À la suite de la décision du juge Pierre Lortie, de la Cour du Québec, l'individu de 41 ans a été reconnu coupable d'avoir gêné un membre du clergé dans la célébration du service divin, d'avoir volontairement troublé une assemblée de personnes réunies pour des offices religieux, de voies de fait simples sur le célébrant et d'entrave au travail des policiers le 28 juin 2015. 

En plus du temps fait depuis sa comparution au lendemain de ses gestes, sa peine sera de passer une dernière journée en prison. Il sera soumis à une probation de deux ans et à un suivi de 12 mois. Il ne peut être en contact avec le célébrant et pourra retourner dans un lieu de culte que s'il en a la permission des responsables.

À la suite des événements de la cathédrale de Chicoutimi, Me Sébastien Vallée, de la Couronne, a soutenu que l'accusé était atteint de troubles mentaux de nature à ne pas engager sa responsabilité. Me Vallée a fourni une expertise du docteur Laurent Coulloudon afin de confirmer sa vision des choses.

Mais Litvak n'a pas vu les choses du même oeil. Il a nié être atteint de troubles mentaux. Il s'est déclaré criminellement responsable et en a obtenu la confirmation avec la contre-expertise du docteur Pierre Gagné.

Dans sa décision de sept pages, le juge Lortie relève que l'accusé s'exprime de façon polie, calme et cohérente. 

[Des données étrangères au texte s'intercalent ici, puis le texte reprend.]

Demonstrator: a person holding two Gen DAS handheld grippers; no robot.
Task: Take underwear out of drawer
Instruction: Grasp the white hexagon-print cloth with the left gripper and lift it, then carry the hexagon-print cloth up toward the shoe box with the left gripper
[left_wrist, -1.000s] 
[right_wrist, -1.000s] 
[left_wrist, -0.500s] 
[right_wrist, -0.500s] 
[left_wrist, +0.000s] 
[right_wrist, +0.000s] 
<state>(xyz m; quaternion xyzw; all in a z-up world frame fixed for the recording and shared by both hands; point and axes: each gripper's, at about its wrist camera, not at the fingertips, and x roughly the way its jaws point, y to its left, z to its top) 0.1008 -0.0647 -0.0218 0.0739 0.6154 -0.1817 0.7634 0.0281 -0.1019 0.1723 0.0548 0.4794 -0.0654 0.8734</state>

«Le fait qu'il ait une haute opinion de lui-même et qu'il tienne des propos étonnants ne permet pas de conclure à une perte de volonté», écrit le magistrat.

Le tribunal mentionne que la preuve démontre que l'accusé était conscient au moment des faits.

«En toute connaissance de cause, il veut lancer un message à la société et exprimer une critique à l'encontre de l'Église. Il répond aux questions des policiers, demande à parler à un avocat et s'informe de l'état du prêtre. Et les gestes posés à l'église et les réponses inusitées données aux policiers peuvent à un certain degré être reliés à la consommation d'alcool», ajoute le juge.

Sur les expertises médicales, le magistrat indique que celle du docteur Gagné tient compte du caractère excentrique de l'accusé, mais que cela ne l'empêche pas d'apprécier la nature et la qualité de ce qu'il faisait. Sur les propos du docteur Coulloudon, il note que l'expertise est fouillée et structurée. Par contre, le courant a mal passé entre eux et l'accusé a vu les rencontres à la fois comme un jeu et une confrontation.

Mais les deux médecins ont souligné l'intelligence et la culture supérieures de Litvak. 

«Ces atouts, combinés à l'excentricité, au narcissisme et à la marginalité, ont pu fausser les données recueillies», a mentionné le juge avant de conclure à la culpabilité de David Litvak.

«Personne ne va vous reprocher de vous exprimer, mais tout réside dans la façon de le faire et sur le fait de respecter la liberté des autres», a ajouté ensuite le juge Pierre Lortie à l'endroit de l'accusé.

De son côté, Me Louis Belliard, qui défendait la cause de Litvak, a indiqué que son client ne se préoccupait pas des huit mois de détention.

«Pour M. Litvak, ce n'est pas le temps qui comptait. C'est bien plus sa réputation sur sa santé mentale qui comptait pour lui», a indiqué Me Belliard.